`hdf5_perf`

Overview

This is a minimal example that shows the low performance of the parallel HDF5 library on Cori. The code creates a large array with 40000000 x 50 double-precision elements and performs a collective write using the HDF5 library and the MPIIO driver. The collective MPIIO driver consistently gives slow bandwidths of 0.3--0.6 GB/s, while the independent driver gives a better bandwidth of ~3GB/s, but only if the large dimension (the one over which we distribute the dataset) is the slow index of the dataset. In addition, I also get better performance with the collective MPIIO driver if I disable collective buffering and data sieving. Since the output file is not very large, and I am far from running out of memory, this seems like an indication that the collective buffering is very slow on Cori.

Detailed results

By default, the script creates a dataset with 40000000 x 50 double-precision elements, and splits the long dimension, with 40000000 elements, over 20 MPI ranks (we are running with 1 MPI task / node). The output file output.h5 is always striped over 20 OSTs with a stripe size of 1 MB.
When using the COLLECTIVE MPIIO driver, the bandwidth for writing the file is only ~0.6 GB/s regardless of whether the long dimension with 40000000 elements (the one we are distributing over processors) is the fast or the slow dimension in the dataset.
When using the INDEPENDENT MPIIO driver, the bandwidth for writing the file is only ~0.3 GB/s if the long dimension is the fast index in the dataset (the first dimension in Fortran notation), but it is much faster, ~4 GB/s, if the long dimension is the slow index.
In addition, the COLLECTIVE driver also gets a much better performance of ~4 GB/s if we disable data sieving and collective buffering with the flags export MPICH_MPIIO_HINTS="*:romio_cb_write=disable:romio_ds_write=disable"
Since I get much better performance when I disable data sieving and collective buffering, I assume that MPIIO is not efficiently redistributing the data before writing it to disk.
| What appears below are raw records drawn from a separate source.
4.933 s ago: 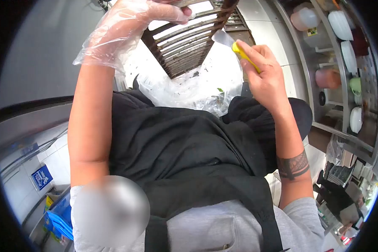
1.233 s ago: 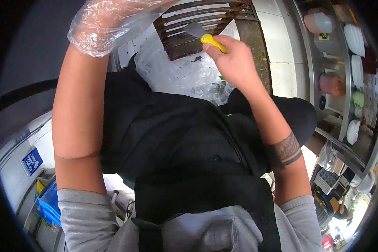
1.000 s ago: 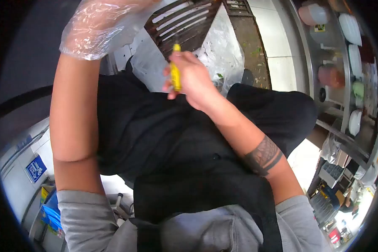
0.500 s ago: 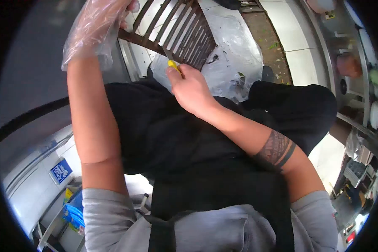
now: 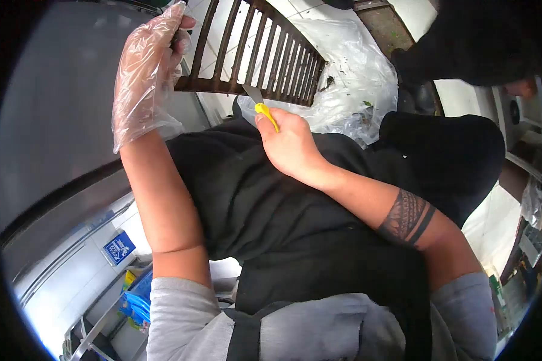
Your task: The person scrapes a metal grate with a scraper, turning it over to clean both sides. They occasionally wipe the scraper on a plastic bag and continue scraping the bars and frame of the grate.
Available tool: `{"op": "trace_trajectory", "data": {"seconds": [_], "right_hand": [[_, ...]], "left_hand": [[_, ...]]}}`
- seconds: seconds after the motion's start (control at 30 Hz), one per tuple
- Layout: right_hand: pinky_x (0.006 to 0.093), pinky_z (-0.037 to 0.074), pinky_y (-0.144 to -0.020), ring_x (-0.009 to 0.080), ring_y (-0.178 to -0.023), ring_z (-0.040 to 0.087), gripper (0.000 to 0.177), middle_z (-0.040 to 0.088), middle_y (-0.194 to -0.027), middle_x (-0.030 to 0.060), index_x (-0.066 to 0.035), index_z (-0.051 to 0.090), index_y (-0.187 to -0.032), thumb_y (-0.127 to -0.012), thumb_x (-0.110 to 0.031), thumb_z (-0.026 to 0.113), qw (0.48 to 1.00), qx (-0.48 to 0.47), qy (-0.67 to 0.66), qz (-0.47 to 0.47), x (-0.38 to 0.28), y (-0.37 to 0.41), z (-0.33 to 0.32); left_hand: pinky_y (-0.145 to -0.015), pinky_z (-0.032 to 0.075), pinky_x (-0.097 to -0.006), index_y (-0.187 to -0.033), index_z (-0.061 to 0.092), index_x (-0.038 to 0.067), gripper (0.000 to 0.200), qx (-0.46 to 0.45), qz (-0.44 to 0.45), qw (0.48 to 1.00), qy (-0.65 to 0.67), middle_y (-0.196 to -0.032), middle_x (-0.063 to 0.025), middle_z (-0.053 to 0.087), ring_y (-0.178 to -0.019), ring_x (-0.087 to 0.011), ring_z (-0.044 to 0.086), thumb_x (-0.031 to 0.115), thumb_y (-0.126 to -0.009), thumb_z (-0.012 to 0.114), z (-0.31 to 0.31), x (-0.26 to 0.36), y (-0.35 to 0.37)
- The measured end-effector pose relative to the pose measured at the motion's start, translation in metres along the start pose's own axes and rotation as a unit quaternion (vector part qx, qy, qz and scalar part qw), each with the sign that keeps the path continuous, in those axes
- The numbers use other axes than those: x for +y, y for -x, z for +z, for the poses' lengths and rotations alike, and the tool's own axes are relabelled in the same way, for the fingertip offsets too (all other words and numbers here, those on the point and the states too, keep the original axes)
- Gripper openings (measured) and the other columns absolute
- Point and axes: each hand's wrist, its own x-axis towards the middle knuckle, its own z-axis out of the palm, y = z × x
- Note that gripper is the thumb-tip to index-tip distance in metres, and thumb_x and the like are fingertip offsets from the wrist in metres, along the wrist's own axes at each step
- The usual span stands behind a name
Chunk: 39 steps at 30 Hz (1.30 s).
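A dark brown slatted grate [image 5: 241,45], its bars grimy, stands tilted at the top of the view. My left hand [image 5: 147,78], in a loose clear plastic glove, has its fingers curled around the grate's left end. In my bare right hand [image 5: 292,141] is a knife [image 5: 265,112] with a yellow handle, my fingers closed around it. Its metal blade meets the near rail of the grate. Under and beside the grate lies a clear plastic sheet or bag [image 5: 358,72] with dark bits on it.
A person in dark clothes [image 5: 482,45] is close by at the upper right. A grey panel [image 5: 66,102] flanks my left side. Blue items [image 5: 140,301] sit on a shelf at lower left. A drain channel [image 5: 382,30] runs through the tiled floor.
The view has shifted, and the grate and both hands appear lower and further right. The person in dark clothes has come into the upper right. Both holds are kept.
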Motion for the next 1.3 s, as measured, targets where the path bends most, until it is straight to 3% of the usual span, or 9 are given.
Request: {"op": "trace_trajectory", "data": {"seconds": [0.1, 0.17, 0.57, 0.63, 0.7, 0.97, 1.17, 1.23, 1.3], "right_hand": [[0.0513, 0.053, -0.077, 0.0492, -0.086, 0.069, 0.032, 0.069, -0.083, 0.0301, 0.005, 0.069, -0.098, -0.105, -0.025, 0.059, 0.999, 0.018, -0.033, -0.003, 0.006, -0.004, 0.007], [0.0432, 0.050, -0.070, 0.0279, -0.068, 0.063, 0.035, 0.064, -0.073, 0.0194, 0.004, 0.067, -0.095, -0.106, -0.028, 0.059, 0.999, 0.040, 0.004, -0.023, 0.010, -0.010, 0.008], [0.0425, 0.047, -0.061, 0.0202, -0.059, 0.056, 0.045, 0.059, -0.065, 0.0166, 0.005, 0.066, -0.084, -0.103, -0.035, 0.062, 0.998, 0.057, 0.011, 0.002, 0.004, -0.076, -0.028], [0.0428, 0.046, -0.059, 0.0206, -0.057, 0.055, 0.044, 0.056, -0.062, 0.0154, 0.005, 0.066, -0.082, -0.103, -0.034, 0.062, 0.999, 0.051, 0.001, 0.014, -0.001, -0.071, -0.033], [0.0539, 0.054, -0.076, 0.0500, -0.083, 0.070, 0.044, 0.067, -0.079, 0.0325, 0.006, 0.070, -0.085, -0.101, -0.033, 0.059, 0.996, 0.032, 0.078, -0.021, -0.001, -0.044, -0.031], [0.0566, 0.054, -0.077, 0.0522, -0.085, 0.070, 0.046, 0.068, -0.081, 0.0341, 0.008, 0.071, -0.082, -0.098, -0.034, 0.058, 0.994, 0.077, 0.046, -0.055, 0.000, -0.117, -0.040], [0.0542, 0.056, -0.076, 0.0513, -0.082, 0.071, 0.044, 0.069, -0.080, 0.0332, 0.008, 0.071, -0.081, -0.098, -0.032, 0.060, 0.989, 0.061, 0.107, -0.085, 0.011, -0.059, -0.021], [0.0514, 0.053, -0.069, 0.0399, -0.069, 0.069, 0.042, 0.065, -0.070, 0.0260, 0.002, 0.072, -0.088, -0.100, -0.036, 0.062, 0.962, 0.095, 0.181, -0.183, 0.029, -0.133, -0.027], [0.0512, 0.053, -0.068, 0.0419, -0.068, 0.068, 0.042, 0.064, -0.069, 0.0267, 0.004, 0.071, -0.087, -0.100, -0.034, 0.062, 0.995, 0.088, 0.031, -0.044, -0.013, -0.143, -0.044]], "left_hand": [[-0.049, 0.023, -0.0206, -0.104, 0.077, 0.009, 0.039, 0.013, 0.020, 0.999, 0.024, -0.072, 0.0074, 0.055, -0.053, -0.0014, 0.035, 0.048, -0.099, 0.073, 0.000, -0.006, -0.002], [-0.050, 0.023, -0.0205, -0.104, 0.077, 0.008, 0.039, 0.004, 0.017, 0.999, 0.041, -0.072, 0.0072, 0.055, -0.053, -0.0016, 0.035, 0.047, -0.100, 0.073, -0.005, -0.016, -0.008], [-0.050, 0.024, -0.0207, -0.102, 0.077, 0.008, 0.037, 0.020, 0.005, 1.000, 0.018, -0.070, 0.0068, 0.054, -0.051, -0.0026, 0.035, 0.044, -0.102, 0.071, 0.007, -0.008, 0.005], [-0.050, 0.025, -0.0207, -0.102, 0.077, 0.008, 0.037, 0.021, 0.016, 1.000, -0.003, -0.069, 0.0069, 0.053, -0.051, -0.0029, 0.035, 0.045, -0.102, 0.070, 0.008, -0.006, 0.005], [-0.049, 0.026, -0.0215, -0.100, 0.078, 0.008, 0.039, 0.042, 0.022, 0.998, -0.046, -0.067, 0.0072, 0.051, -0.051, -0.0031, 0.037, 0.046, -0.102, 0.070, 0.009, -0.007, 0.000], [-0.049, 0.029, -0.0239, -0.097, 0.078, 0.009, 0.041, 0.034, 0.025, 0.999, -0.024, -0.066, 0.0068, 0.051, -0.052, -0.0034, 0.039, 0.048, -0.102, 0.069, 0.011, -0.009, 0.003], [-0.050, 0.028, -0.0250, -0.098, 0.078, 0.008, 0.038, 0.029, 0.039, 0.999, -0.025, -0.067, 0.0071, 0.050, -0.052, -0.0046, 0.037, 0.045, -0.103, 0.070, 0.005, -0.021, -0.018], [-0.050, 0.028, -0.0252, -0.099, 0.077, 0.008, 0.038, 0.019, 0.029, 0.999, 0.007, -0.067, 0.0065, 0.049, -0.053, -0.0053, 0.037, 0.044, -0.104, 0.069, 0.005, -0.018, -0.015], [-0.050, 0.028, -0.0252, -0.100, 0.076, 0.007, 0.038, 0.015, 0.035, 0.999, 0.030, -0.067, 0.0064, 0.048, -0.054, -0.0052, 0.037, 0.044, -0.104, 0.068, 0.007, -0.016, -0.003]]}}
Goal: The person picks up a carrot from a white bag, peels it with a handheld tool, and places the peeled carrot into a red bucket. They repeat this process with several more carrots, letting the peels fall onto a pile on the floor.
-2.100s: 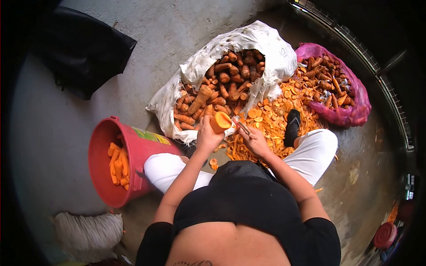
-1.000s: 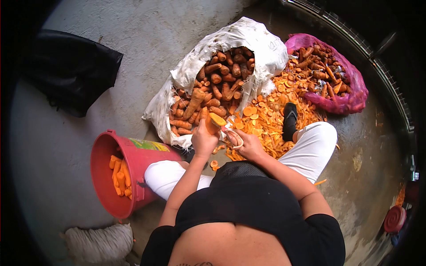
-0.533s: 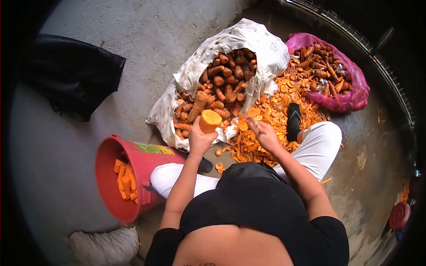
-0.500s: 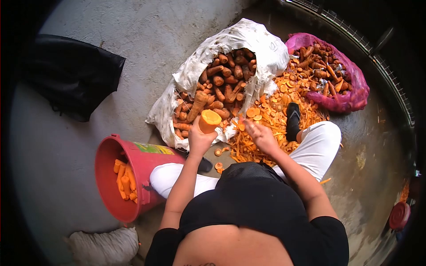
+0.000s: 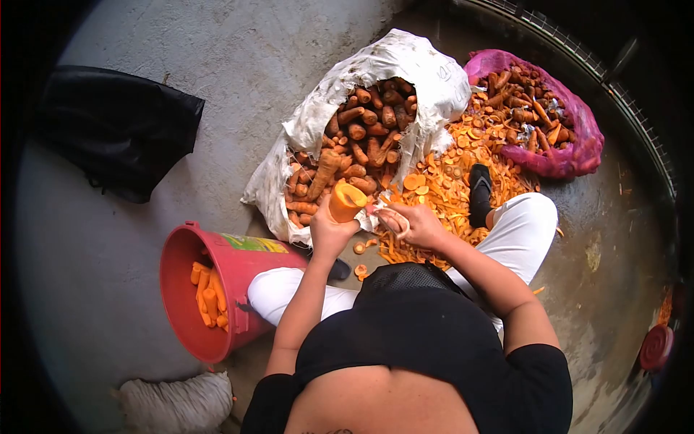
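Observation:
My left hand [image 5: 334, 235] is wrapped around a thick, peeled orange carrot [image 5: 348, 202], its flat cut end facing up. Close to its right side, my right hand [image 5: 416, 226] is closed on what looks like a small peeler [image 5: 372, 209], mostly hidden by the fingers, with a reddish bit showing. Beyond both hands lies a white sack [image 5: 426, 69], open toward me and full of unpeeled carrots [image 5: 359, 152]. A heap of orange peelings and cut slices [image 5: 441, 188] spreads over the floor to its right.
A red bucket [image 5: 253, 271] lies tipped at my left leg, with peeled carrots [image 5: 210, 296] inside. At the back right stands a pink mesh sack [image 5: 585, 148] of carrots. A black sheet [image 5: 130, 130] lies on the left floor, and a whitish sack [image 5: 177, 405] sits at lower left.
My right hand has turned over and moved left, nearer the carrot. The carrot has tilted, and its cut end now faces more to the right.

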`<state>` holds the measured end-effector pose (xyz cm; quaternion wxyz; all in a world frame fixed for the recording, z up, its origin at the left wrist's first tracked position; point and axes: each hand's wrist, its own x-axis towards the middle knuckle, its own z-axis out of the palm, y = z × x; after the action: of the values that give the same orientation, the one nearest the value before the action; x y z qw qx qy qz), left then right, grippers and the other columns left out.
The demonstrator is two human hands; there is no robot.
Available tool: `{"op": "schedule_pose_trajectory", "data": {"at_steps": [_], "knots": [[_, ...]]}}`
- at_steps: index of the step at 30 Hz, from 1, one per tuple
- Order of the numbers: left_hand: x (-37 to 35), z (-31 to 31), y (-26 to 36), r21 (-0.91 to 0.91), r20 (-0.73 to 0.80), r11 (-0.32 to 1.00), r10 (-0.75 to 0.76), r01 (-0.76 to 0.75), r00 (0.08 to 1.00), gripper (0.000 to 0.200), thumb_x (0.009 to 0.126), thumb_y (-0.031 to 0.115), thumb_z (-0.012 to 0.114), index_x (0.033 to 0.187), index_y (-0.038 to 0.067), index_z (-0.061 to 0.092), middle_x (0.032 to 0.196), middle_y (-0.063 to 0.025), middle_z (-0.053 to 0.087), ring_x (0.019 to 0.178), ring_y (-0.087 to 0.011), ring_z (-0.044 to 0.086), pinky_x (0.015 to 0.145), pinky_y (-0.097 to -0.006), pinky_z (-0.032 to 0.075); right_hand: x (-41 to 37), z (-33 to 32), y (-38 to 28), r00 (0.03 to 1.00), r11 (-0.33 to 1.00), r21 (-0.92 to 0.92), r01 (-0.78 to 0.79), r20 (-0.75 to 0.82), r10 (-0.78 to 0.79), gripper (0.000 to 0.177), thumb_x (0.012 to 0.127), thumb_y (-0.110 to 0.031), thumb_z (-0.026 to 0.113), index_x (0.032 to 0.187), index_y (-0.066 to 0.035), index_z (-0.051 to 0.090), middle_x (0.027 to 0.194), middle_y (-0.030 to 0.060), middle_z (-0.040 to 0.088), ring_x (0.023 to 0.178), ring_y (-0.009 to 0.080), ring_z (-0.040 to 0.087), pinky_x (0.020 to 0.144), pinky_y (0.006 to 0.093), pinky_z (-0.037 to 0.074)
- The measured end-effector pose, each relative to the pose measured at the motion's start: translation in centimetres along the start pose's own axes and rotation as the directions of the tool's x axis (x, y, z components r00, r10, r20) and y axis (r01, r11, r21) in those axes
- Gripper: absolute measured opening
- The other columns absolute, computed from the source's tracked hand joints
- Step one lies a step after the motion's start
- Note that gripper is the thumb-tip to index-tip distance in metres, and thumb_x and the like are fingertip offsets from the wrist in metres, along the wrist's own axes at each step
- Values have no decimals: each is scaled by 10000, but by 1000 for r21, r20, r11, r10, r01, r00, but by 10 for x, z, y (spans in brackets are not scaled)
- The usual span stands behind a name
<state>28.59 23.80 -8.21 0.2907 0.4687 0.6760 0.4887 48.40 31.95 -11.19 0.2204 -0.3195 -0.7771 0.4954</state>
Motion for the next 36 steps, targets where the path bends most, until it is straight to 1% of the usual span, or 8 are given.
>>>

However, my output file is not very large (only 30 GB), so I would naively expect that MPIIO should be able to quickly redistribute the data to perform a fast and continuous write operation.
See output.log for a sample output file.

Compiling

Just type make. The Makefile is configured to use the cray-hdf5-parallel/1.8.16 library on Cori.

Running via job submission

Edit the variable dname in the script test_perf.sh.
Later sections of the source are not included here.